# Chiclid Tank... Help Please.



## Guest (Jul 25, 2007)

Hello All,

I have a 55g chiclid aquarium right now as we speak an in it is 

1. pink convict (1inch)
1. black convict ( half inch)
1. jack dempsey (3.5inches)
1. albino oscar (3inches)
1. green terror. (2inches)

i understand that they need room. but they are gettin along great ! they dont chase each other but i know as they get larger they will eventually kill off each other for terriotory. so i am getting a 100gal next month. for jus my oscar, jack, an green terror. my 2 convicts can live in the 55gal wit my 2 firemouths that i have ina 30gal across the room.
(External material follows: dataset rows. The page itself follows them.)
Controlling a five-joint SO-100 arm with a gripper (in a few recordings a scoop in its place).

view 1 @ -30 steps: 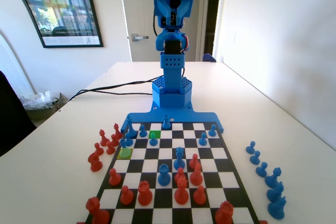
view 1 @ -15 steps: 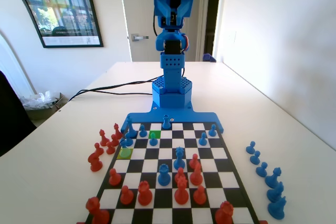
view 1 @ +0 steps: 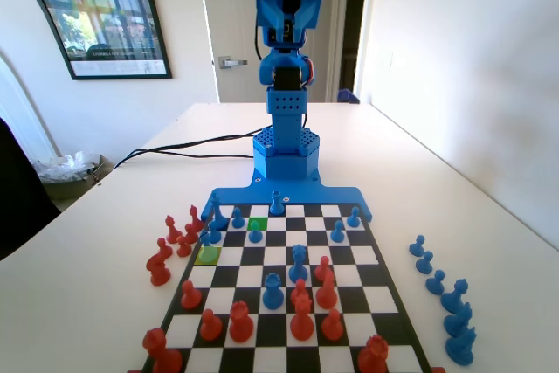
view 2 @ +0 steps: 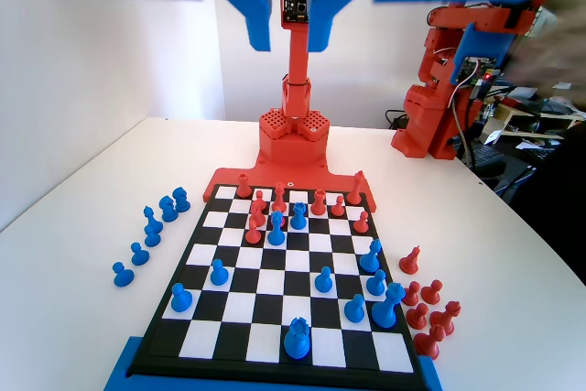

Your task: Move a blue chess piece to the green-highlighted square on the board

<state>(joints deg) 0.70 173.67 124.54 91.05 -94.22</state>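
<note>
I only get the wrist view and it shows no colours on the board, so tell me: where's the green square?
Observer: In the fixed view the green square lies near the arm's end, left of centre.
Operator: Is it free?
Observer: A blue piece overlaps its near edge; I cannot tell which square it stands on.
Operator: Any other highlight?
Observer: A yellow-green square at the board's left edge, nearer the camera.

Premises: a room in a home or small office. Evidence: white walls, a framed poster (view 1: pixel 103 13), a white door with lever handle (view 1: pixel 232 62), a white tabletop (view 1: pixel 437 181), and a cluttered desk (view 2: pixel 531 130) with papers and cables.
</note>
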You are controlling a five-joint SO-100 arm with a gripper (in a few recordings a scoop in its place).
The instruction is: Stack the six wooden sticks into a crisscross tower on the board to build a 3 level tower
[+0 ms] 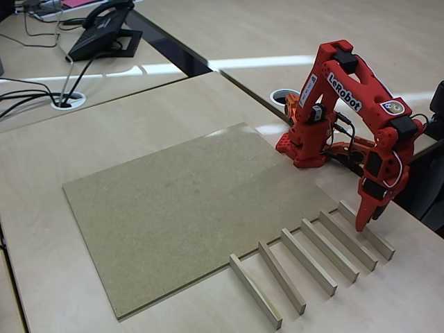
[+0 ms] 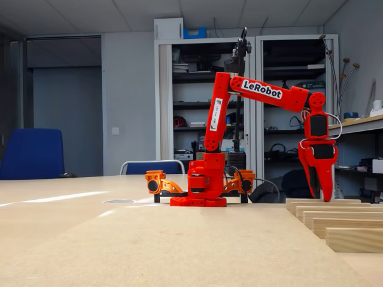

where im gettin at is a 100gal is ok ? or pushing it for 

the terror, jack n oscar ?


----------



## SueM (Jan 23, 2004)

Its boarderline, but with that trio, as long as they grow up together, and you do not add anyone of the oppisite sex, you will be fine. Make sure you add some large hiding spots (clay pots etc) for the times when one of them has a "bad day"


----------



## Gourami Swami (Jul 4, 2006)

It will be fine. They are all reaonable mellow fish, but you should make sure ot get all males or females so that no cross breeding throws the balance off.


----------



## Guest (Jul 27, 2007)

thank you all alot.

but i really dont know if male or female.. they are still to young an im jus getting into fish.

an wut did u mean by cross breading ? is that bad or could it be a good thing ? like wierd an differnt fish... sounds sweet or can it hurt the fish ?


----------



## Gourami Swami (Jul 4, 2006)

It is definately a bad thing in this case because breeding aggression would throw the aggro levels in the tank off, possibly ending in the death of your fish.

Cross breeding itself is a bad thing because it introduces more hybrids into the trade. Hybrids can be okay, but sometimes they arent as healthy or strong as pure fish. Also, then can get into the market ocasoinally, and somebody will unwittingly buy one. Also, Hybrids are often much moer aggressive than the fish they were bred from.


----------



## Guest (Jul 28, 2007)

oh alright.

thanks alot.


----------